Em outubro de 2020, uma jovem deu entrada no pronto-socorro de uma Santa Casa no interior de Minas Gerais por causa de sangramento e dor abdominal devido a complicações de um aborto ilegal que realizou. Atendida pelo ginecologista Roberto Laurents de Sousa, a mulher foi denunciada pelo médico, que chamou a Polícia Militar. Ela foi algemada nas mãos e nos pés após confessar o aborto, conforme revelado pelo site UOL. A jovem passou a responder por homicídio duplamente qualificado, tentativa de aborto e ocultação de cadáver.

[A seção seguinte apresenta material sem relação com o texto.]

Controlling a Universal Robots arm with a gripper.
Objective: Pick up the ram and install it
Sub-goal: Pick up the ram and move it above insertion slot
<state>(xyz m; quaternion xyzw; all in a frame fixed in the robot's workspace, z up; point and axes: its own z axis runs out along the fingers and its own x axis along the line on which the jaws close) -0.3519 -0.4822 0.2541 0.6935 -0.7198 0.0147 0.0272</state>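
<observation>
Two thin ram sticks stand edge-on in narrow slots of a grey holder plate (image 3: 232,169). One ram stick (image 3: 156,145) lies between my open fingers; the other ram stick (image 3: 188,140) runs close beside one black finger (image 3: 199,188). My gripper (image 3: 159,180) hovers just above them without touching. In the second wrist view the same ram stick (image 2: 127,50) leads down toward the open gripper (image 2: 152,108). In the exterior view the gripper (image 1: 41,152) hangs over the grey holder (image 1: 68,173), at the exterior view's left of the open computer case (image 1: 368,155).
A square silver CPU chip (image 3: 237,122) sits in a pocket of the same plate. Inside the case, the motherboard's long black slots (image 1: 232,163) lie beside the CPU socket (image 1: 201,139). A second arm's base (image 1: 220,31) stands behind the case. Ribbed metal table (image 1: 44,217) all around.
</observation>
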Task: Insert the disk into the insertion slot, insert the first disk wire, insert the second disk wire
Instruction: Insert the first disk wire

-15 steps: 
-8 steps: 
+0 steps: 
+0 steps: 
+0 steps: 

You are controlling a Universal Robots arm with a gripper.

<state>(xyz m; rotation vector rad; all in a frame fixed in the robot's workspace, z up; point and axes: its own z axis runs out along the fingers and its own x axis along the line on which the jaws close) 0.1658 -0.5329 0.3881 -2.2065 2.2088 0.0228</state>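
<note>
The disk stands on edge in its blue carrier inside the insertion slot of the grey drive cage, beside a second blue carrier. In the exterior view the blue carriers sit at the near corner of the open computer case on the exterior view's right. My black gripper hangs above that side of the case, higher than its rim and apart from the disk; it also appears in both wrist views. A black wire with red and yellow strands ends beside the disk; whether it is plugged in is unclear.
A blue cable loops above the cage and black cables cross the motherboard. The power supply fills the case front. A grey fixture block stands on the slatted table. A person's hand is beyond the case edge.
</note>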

O aborto é autorizado no Brasil caso a mulher tenha sido estuprada, a gravidez seja um risco à vida dela ou em caso de anencefalia do feto. Entretanto, mesmo que o caso não esteja enquadrado nessas hipóteses, o médico não pode denunciar a paciente.
Código Penal
De acordo com o Código de Ética Médica, é “vedado ao médico revelar fato de que tenha conhecimento em virtude do exercício de sua profissão, salvo por motivo justo, dever legal ou consentimento, por escrito, do paciente”, diz o artigo 73.
A revelação do “segredo de que tem ciência em razão de função, ministério, ofício ou profissão, e cuja revelação possa produzir dano a outrem” é considerada uma “violação do segredo profissional”, segundo o artigo 154 do Código Penal.
O médico, que testemunhou contra a paciente em fevereiro deste ano, desafiou o que diz o Código de Processo Penal, no artigo 207. “São proibidas de depor as pessoas que, em razão de função, ministério, ofício ou profissão, devam guardar segredo, salvo se, desobrigadas pela parte interessada, quiserem dar o seu testemunho”.
No dia 14 de março deste ano, a Sexta Turma do Superior Tribunal de Justiça (STJ) encerrou sem julgar o mérito uma ação penal de um caso semelhante a este ao reconhecer que o médico violou esse mesmo artigo, o que fez as provas contra a mulher serem anuladas. O tribunal ainda ressaltou que médicos não podem denunciar pacientes por abortos e devem respeitar o sigilo profissional.
Segundo o relator Sebastião Reis Júnior, pessoas que devem guardar segredo por causa de sua profissão, como os médicos, são proibidas de depor nesses casos. “O médico que atendeu a paciente se encaixa na proibição, uma vez que se mostra como confidente necessário, estando proibido de revelar segredo de que tem conhecimento em razão da profissão intelectual, bem como de depor sobre o fato como testemunha”, disse.
Provas ilegais
Com base na decisão publicada em março, se o médico usar o sigilo profissional para conseguir provas do aborto, elas devem ser anuladas e a ação encerrada uma vez que o processo iniciou com provas ilegais baseadas na quebra do sigilo médico.
A decisão do STJ garante que mulheres possam procurar ajuda médica caso tenham complicações por aborto. Caso sejam denunciadas mesmo assim, pacientes devem buscar a defensoria pública ou um advogado para que sejam amparadas diante da ilegalidade.